### What needs to be done
The whole listing is to be given again without alteration, except that its pictures are dropped.
*** Supplied records
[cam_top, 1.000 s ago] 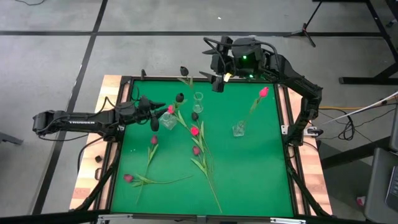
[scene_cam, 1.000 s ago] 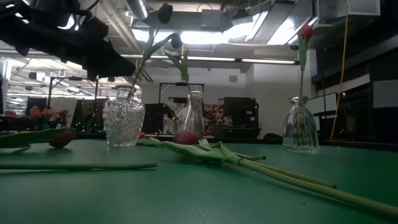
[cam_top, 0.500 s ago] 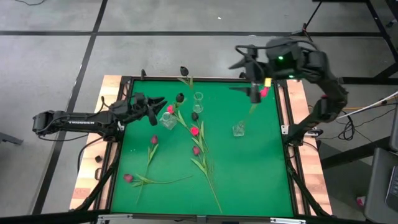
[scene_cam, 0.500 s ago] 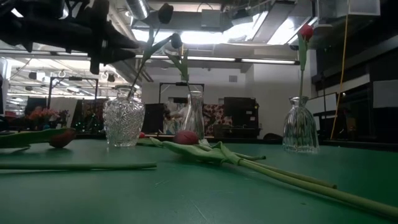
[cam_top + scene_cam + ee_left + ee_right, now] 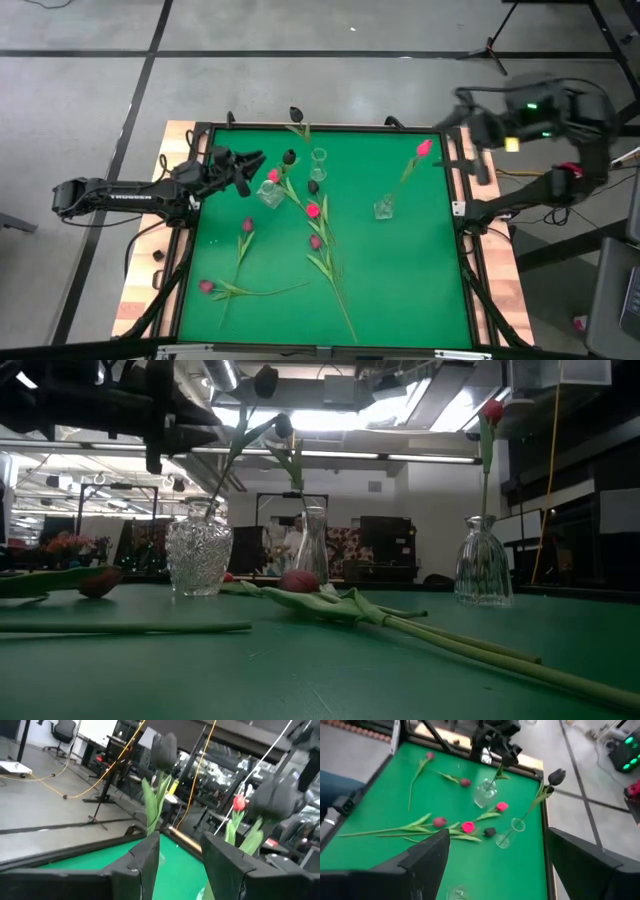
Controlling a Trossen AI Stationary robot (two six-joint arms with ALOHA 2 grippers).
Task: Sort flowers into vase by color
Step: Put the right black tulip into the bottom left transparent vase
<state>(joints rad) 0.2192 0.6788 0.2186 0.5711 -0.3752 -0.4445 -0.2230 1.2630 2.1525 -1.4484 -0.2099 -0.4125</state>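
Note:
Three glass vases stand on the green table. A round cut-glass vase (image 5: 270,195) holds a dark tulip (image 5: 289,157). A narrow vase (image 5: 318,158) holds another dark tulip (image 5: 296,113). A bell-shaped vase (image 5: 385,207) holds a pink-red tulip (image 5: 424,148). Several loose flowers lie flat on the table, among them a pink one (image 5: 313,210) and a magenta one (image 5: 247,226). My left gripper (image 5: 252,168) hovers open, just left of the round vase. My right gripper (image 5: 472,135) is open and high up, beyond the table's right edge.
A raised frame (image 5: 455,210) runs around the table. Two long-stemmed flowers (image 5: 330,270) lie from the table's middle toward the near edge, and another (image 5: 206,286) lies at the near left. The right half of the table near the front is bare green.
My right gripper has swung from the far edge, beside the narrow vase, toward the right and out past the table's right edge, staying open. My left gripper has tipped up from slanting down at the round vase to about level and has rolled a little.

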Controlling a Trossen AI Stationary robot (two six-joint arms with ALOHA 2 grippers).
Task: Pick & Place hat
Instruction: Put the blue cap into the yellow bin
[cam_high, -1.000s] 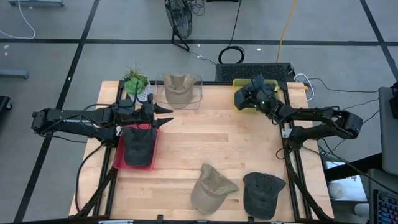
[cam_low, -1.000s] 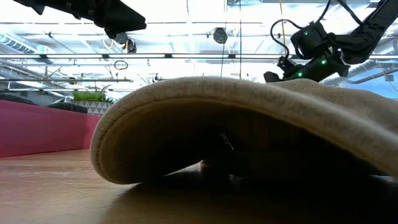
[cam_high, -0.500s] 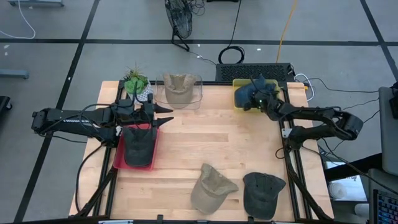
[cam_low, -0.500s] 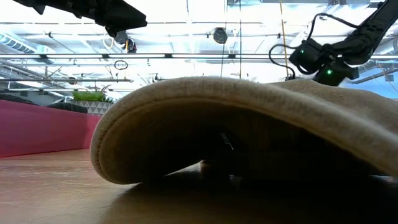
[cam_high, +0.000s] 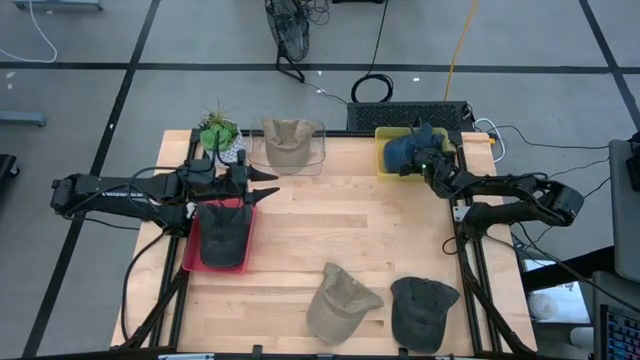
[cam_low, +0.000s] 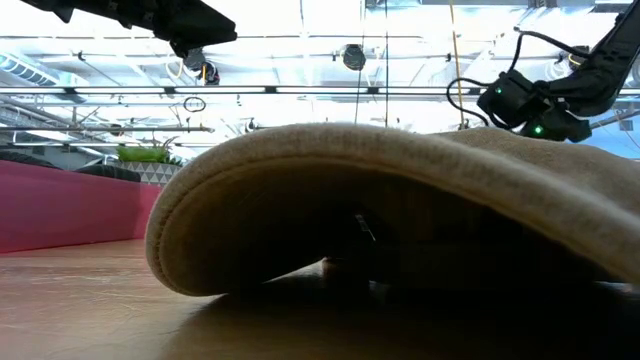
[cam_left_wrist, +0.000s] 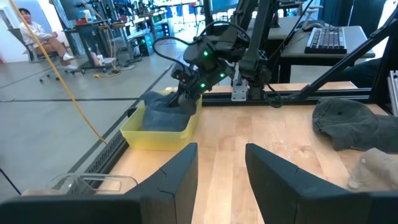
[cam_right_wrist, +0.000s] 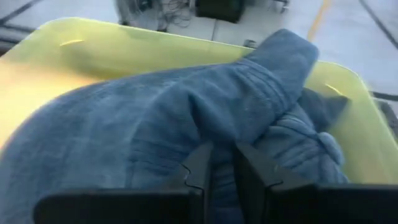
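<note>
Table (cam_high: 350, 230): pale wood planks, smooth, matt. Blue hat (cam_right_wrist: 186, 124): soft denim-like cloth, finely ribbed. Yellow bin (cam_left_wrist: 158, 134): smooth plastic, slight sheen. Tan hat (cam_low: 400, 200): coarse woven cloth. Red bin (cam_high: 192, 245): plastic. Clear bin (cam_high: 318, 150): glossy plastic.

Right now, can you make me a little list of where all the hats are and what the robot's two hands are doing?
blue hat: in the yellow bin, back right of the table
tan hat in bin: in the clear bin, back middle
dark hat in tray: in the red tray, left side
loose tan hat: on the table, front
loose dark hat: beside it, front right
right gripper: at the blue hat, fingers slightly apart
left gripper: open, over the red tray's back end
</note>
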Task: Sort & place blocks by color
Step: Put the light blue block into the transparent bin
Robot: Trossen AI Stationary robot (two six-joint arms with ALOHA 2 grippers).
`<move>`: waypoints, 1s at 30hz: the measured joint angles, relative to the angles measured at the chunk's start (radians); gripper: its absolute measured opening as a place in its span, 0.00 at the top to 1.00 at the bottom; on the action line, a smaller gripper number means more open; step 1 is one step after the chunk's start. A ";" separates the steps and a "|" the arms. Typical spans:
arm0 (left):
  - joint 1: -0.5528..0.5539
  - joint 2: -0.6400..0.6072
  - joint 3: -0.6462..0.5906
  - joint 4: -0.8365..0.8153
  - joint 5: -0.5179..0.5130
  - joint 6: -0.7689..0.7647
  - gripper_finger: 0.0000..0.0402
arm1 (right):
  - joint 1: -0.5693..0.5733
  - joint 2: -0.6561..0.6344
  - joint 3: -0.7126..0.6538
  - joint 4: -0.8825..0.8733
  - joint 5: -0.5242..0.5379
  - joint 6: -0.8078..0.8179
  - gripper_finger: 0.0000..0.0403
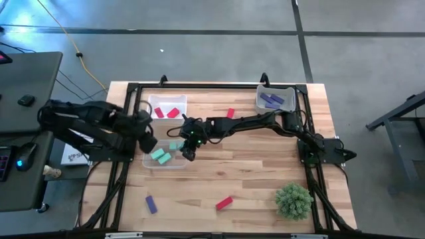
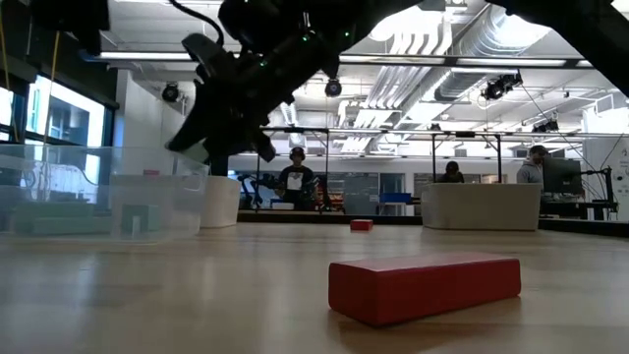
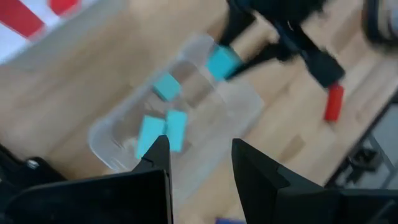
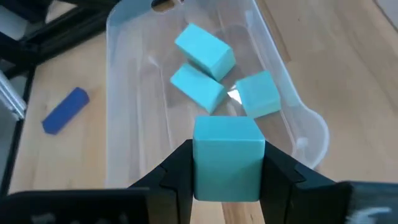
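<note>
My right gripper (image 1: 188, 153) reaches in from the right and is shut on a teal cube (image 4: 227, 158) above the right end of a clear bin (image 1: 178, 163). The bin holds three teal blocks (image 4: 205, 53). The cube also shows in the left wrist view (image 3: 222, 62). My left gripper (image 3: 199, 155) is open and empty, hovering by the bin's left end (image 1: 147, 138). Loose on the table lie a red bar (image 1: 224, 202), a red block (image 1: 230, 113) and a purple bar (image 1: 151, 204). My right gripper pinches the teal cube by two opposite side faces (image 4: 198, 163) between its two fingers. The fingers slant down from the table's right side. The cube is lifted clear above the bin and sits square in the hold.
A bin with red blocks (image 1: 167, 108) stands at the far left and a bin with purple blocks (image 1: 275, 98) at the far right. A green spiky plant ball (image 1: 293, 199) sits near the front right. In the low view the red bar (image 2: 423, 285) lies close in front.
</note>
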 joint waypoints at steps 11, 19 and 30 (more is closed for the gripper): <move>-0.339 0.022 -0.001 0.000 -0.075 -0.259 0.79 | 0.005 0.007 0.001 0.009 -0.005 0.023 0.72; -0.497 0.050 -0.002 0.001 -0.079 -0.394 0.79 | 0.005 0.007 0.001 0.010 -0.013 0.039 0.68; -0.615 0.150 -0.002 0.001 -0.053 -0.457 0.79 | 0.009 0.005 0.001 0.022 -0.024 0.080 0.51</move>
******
### Response
[cam_top, 1.000 s ago] 
[scene_cam, 1.000 s ago] 
[cam_top, 0.500 s ago] 
[scene_cam, 0.500 s ago] 
[cam_top + scene_cam + ee_left + ee_right, now] 
Controlling a Trossen AI Stationary robot (two six-joint arms with ALOHA 2 grippers).
Task: Sort flowers into vase by color
Step: Put the right black tulip into the bottom left transparent vase
<state>(joints rad) 0.2192 0.6788 0.2186 0.5711 -0.3752 -0.4445 -0.2230 1.2630 2.1525 -1.4484 -0.2099 -0.4125</state>
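Note:
Three glass vases stand on the green table. A round cut-glass vase (image 5: 270,195) holds a dark tulip (image 5: 289,157). A narrow vase (image 5: 318,158) holds another dark tulip (image 5: 296,113). A bell-shaped vase (image 5: 385,207) holds a pink-red tulip (image 5: 424,148). Several loose flowers lie flat on the table, among them a pink one (image 5: 313,210) and a magenta one (image 5: 247,226). My left gripper (image 5: 252,168) hovers open, just left of the round vase. My right gripper (image 5: 472,135) is open and high up, beyond the table's right edge.
A raised frame (image 5: 455,210) runs around the table. Two long-stemmed flowers (image 5: 330,270) lie from the table's middle toward the near edge, and another (image 5: 206,286) lies at the near left. The right half of the table near the front is bare green.
My right gripper has swung from the far edge, beside the narrow vase, toward the right and out past the table's right edge, staying open. My left gripper has tipped up from slanting down at the round vase to about level and has rolled a little.
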
Controlling a Trossen AI Stationary robot (two six-joint arms with ALOHA 2 grippers).
Task: Pick & Place hat
Instruction: Put the blue cap into the yellow bin
[cam_high, -1.000s] 
[cam_low, -1.000s] 
[cam_high, -0.500s] 
[cam_low, -0.500s] 
[cam_high, +0.000s] 
[cam_low, +0.000s] 
[cam_left_wrist, +0.000s] 
[cam_right_wrist, +0.000s] 
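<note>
Table (cam_high: 350, 230): pale wood planks, smooth, matt. Blue hat (cam_right_wrist: 186, 124): soft denim-like cloth, finely ribbed. Yellow bin (cam_left_wrist: 158, 134): smooth plastic, slight sheen. Tan hat (cam_low: 400, 200): coarse woven cloth. Red bin (cam_high: 192, 245): plastic. Clear bin (cam_high: 318, 150): glossy plastic.

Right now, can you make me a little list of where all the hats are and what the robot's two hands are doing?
blue hat: in the yellow bin, back right of the table
tan hat in bin: in the clear bin, back middle
dark hat in tray: in the red tray, left side
loose tan hat: on the table, front
loose dark hat: beside it, front right
right gripper: at the blue hat, fingers slightly apart
left gripper: open, over the red tray's back end
</note>
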Task: Sort & place blocks by color
Step: Put the light blue block into the transparent bin
Robot: Trossen AI Stationary robot (two six-joint arms with ALOHA 2 grippers).
`<move>`: waypoints, 1s at 30hz: the measured joint angles, relative to the angles measured at the chunk's start (radians); gripper: its absolute measured opening as a place in its span, 0.00 at the top to 1.00 at the bottom; on the action line, a smaller gripper number means more open; step 1 is one step after the chunk's start. A ";" separates the steps and a "|" the arms. Typical spans:
arm0 (left):
  - joint 1: -0.5528..0.5539
  - joint 2: -0.6400..0.6072
  - joint 3: -0.6462..0.5906
  - joint 4: -0.8365..0.8153
  - joint 5: -0.5179..0.5130
  - joint 6: -0.7689..0.7647
  - gripper_finger: 0.0000..0.0402
arm1 (right):
  - joint 1: -0.5693..0.5733
  - joint 2: -0.6561..0.6344
  - joint 3: -0.7126..0.6538
  - joint 4: -0.8825..0.8733
  - joint 5: -0.5242..0.5379
  - joint 6: -0.8078..0.8179
  - gripper_finger: 0.0000..0.0403
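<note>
My right gripper (image 1: 188, 153) reaches in from the right and is shut on a teal cube (image 4: 227, 158) above the right end of a clear bin (image 1: 178, 163). The bin holds three teal blocks (image 4: 205, 53). The cube also shows in the left wrist view (image 3: 222, 62). My left gripper (image 3: 199, 155) is open and empty, hovering by the bin's left end (image 1: 147, 138). Loose on the table lie a red bar (image 1: 224, 202), a red block (image 1: 230, 113) and a purple bar (image 1: 151, 204). My right gripper pinches the teal cube by two opposite side faces (image 4: 198, 163) between its two fingers. The fingers slant down from the table's right side. The cube is lifted clear above the bin and sits square in the hold.
A bin with red blocks (image 1: 167, 108) stands at the far left and a bin with purple blocks (image 1: 275, 98) at the far right. A green spiky plant ball (image 1: 293, 199) sits near the front right. In the low view the red bar (image 2: 423, 285) lies close in front.
</note>
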 joint waypoints at steps 11, 19 and 30 (more is closed for the gripper): <move>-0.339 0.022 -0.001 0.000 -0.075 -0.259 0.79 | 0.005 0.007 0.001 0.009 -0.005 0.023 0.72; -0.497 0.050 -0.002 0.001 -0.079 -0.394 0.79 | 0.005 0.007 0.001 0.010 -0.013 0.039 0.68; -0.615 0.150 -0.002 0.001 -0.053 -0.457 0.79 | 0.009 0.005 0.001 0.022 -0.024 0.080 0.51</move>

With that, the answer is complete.